══ Data

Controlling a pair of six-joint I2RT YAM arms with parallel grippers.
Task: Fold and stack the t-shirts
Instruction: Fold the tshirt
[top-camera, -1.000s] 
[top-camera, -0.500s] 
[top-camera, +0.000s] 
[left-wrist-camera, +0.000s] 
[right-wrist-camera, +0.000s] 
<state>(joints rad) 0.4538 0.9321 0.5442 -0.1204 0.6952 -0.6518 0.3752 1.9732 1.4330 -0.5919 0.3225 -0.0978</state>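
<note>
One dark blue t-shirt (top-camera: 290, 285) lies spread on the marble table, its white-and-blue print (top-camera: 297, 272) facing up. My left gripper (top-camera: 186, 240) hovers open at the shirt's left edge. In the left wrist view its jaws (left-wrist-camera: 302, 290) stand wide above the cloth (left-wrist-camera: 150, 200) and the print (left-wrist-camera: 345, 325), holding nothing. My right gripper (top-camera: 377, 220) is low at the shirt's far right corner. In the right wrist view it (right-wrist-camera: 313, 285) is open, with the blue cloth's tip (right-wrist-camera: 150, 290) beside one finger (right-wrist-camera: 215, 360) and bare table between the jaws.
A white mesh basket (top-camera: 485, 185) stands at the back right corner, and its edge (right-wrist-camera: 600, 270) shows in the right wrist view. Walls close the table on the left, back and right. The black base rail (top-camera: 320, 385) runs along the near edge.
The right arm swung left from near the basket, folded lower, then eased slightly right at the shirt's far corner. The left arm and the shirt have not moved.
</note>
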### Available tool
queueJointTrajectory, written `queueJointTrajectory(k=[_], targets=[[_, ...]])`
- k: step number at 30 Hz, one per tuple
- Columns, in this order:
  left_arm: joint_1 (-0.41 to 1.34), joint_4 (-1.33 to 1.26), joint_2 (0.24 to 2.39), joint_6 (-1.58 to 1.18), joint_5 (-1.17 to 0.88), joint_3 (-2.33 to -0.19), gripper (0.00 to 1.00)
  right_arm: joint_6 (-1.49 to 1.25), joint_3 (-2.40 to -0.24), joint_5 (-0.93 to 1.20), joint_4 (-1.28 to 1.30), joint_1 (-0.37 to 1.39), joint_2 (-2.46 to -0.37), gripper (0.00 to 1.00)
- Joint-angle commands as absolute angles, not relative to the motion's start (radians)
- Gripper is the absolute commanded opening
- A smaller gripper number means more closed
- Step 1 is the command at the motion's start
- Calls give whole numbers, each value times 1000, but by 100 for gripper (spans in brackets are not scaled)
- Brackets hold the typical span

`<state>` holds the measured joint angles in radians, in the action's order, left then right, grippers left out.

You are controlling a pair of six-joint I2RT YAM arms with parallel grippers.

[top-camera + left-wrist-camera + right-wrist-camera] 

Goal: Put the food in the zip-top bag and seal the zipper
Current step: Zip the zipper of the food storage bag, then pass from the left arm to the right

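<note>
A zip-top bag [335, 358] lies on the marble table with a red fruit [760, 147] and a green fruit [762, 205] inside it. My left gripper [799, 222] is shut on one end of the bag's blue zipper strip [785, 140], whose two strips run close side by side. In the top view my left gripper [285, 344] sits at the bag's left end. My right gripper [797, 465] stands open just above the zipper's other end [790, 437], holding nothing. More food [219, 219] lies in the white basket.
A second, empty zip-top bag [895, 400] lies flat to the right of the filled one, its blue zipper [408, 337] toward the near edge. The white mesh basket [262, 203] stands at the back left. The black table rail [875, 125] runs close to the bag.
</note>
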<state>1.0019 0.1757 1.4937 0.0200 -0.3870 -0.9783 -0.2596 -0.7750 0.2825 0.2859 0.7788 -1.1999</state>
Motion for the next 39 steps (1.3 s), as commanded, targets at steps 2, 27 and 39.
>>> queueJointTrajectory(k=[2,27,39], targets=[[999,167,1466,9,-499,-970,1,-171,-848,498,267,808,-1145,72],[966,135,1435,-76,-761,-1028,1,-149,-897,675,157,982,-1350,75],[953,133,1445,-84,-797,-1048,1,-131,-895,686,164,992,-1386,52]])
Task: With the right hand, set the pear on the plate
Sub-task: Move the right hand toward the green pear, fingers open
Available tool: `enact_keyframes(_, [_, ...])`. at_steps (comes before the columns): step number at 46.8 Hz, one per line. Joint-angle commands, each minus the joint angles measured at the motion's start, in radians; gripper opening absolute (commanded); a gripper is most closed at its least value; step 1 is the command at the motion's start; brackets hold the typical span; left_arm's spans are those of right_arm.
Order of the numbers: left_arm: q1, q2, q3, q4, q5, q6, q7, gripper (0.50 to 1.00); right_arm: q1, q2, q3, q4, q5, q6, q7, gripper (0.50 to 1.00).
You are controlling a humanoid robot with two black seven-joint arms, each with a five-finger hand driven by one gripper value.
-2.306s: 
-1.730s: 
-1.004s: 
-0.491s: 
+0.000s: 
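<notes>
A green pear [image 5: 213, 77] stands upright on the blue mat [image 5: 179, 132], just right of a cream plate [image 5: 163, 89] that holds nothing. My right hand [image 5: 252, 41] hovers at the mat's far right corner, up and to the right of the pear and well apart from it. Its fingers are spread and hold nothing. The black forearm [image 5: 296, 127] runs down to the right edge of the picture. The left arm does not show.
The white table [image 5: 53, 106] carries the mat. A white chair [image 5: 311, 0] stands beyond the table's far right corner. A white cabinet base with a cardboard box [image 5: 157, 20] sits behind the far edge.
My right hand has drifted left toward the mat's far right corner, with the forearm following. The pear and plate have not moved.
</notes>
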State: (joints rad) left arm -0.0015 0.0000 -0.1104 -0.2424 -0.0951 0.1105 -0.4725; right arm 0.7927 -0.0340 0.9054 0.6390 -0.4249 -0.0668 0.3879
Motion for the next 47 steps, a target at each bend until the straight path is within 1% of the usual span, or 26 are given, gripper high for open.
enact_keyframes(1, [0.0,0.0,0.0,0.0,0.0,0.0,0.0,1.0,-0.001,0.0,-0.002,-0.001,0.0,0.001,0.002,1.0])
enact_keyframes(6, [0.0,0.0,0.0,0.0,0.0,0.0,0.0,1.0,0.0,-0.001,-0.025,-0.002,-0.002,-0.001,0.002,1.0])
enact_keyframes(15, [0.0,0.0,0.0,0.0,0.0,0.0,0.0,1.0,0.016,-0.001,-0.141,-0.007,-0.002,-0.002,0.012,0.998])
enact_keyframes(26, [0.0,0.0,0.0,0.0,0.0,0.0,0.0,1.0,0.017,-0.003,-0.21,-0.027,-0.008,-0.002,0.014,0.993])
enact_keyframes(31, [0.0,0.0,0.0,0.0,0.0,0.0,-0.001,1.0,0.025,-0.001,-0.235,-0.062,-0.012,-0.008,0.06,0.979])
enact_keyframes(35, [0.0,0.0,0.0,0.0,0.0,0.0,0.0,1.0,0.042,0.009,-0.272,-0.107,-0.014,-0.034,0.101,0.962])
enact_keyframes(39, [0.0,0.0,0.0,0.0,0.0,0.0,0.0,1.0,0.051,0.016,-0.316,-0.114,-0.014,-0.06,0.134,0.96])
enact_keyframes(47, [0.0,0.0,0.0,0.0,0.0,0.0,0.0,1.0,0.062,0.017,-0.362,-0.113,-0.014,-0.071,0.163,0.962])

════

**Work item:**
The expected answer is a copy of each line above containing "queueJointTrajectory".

**Worked solution:**
queueJointTrajectory, written `queueJointTrajectory(k=[_], targets=[[_, ...]])`
>>> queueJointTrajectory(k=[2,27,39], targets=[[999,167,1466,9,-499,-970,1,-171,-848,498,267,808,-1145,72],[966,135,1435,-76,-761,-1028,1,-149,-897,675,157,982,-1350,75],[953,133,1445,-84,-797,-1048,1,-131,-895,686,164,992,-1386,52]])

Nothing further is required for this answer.